The fire regime is changing in the U.S. and globally as a function of human-caused climate change and many other disturbances (e.g., land use change, introduction of invasive species, fire ignitions). The U.S. has experienced some of the worst fires on record in recent years.

Earth Lab studies several threads relating to how fire regimes are changing. We have studied changes in fire season, the proportion of fires that are human (vs. lightning) caused, and the conditions in which fires occur (e.g., fuel moisture, wind speed) across the U.S. One of our recent papers found that humans started 84% of all fires across the U.S. in recent decades (Balch et al. 2017; PNAS).

We also have a research concentration in large and extreme fires and better understanding the predictors of these events. Other key research areas include: the health and societal effects of fire, how settlement patterns are changing fire activity, and how fires interact with other disturbances/hazards (e.g., drought, insect infestations, invasive plant species). A recent paper (Fusco et al. 2019; PNAS) studied how invasive plant species are interacting with fire characteristics (e.g., fire occurrence, return interval, and size) in the perpetuation of a grass-fire cycle.
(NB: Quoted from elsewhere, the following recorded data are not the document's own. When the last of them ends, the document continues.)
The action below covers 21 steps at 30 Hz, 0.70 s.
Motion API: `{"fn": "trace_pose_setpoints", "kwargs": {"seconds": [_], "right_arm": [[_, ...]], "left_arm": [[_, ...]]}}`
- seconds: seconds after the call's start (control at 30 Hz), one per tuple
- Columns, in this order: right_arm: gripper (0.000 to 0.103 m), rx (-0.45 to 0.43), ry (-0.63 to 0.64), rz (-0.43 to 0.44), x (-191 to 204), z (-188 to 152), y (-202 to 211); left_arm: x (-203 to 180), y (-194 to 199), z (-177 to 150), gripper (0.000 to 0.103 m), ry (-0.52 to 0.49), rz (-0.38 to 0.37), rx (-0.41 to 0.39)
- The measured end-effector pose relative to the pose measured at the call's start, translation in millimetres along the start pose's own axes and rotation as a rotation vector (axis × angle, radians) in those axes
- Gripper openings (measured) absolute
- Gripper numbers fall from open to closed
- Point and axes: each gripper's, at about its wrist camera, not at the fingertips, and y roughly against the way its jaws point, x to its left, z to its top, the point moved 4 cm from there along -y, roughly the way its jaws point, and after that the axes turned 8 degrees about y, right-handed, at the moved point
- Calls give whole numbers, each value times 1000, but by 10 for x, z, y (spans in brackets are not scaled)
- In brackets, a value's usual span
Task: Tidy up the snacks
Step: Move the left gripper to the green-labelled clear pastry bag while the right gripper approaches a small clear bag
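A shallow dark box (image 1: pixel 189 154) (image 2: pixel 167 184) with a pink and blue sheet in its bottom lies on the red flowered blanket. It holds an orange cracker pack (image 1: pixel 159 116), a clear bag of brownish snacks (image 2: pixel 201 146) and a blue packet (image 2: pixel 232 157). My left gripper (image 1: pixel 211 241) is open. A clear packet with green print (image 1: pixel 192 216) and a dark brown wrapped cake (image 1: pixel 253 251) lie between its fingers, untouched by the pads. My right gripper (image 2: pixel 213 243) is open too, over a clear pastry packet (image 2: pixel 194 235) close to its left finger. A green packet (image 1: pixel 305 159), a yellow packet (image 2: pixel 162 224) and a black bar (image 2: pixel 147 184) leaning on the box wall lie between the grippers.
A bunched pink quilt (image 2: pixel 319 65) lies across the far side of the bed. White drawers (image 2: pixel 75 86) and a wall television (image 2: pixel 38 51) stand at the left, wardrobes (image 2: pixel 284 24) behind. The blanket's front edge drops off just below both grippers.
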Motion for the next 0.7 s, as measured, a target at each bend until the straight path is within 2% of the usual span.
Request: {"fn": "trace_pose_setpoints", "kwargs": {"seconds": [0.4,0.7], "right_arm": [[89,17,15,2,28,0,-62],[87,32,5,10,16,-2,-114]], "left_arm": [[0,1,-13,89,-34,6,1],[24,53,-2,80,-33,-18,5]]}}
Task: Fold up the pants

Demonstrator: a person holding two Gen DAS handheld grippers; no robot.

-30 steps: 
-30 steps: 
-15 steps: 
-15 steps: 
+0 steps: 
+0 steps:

In our research we use a variety of data sources including field inventory data, USFS government reports, satellite, airborne, and drone data to answer questions at large spatial scales. We map fires regionally, across the U.S., and globally to understand fire patterns over time, seasonally, and across land covers and vegetation types. We bring computational power and data analytics expertise to answer fire-related research questions through Earth Lab’s Analytics Hub.


Balch JK, Nagy RC, Archibald S, Bowman DMJS, Moritz M, Roos CI, Scott AC, Williamson G. (2016). Global combustion: the connection between fossil fuel and biomass burning emissions (1997–2010). Phil. Trans. R. Soc. B 20150177.

Balch, J.K., B.A. Bradley, J.T. Abatzoglou, R.C. Nagy, E. J. Fusco, and A.L. Mahood. (2017). Human-started wildfires expand the fire niche across the United States. PNAS, 114(11), 2946-2951.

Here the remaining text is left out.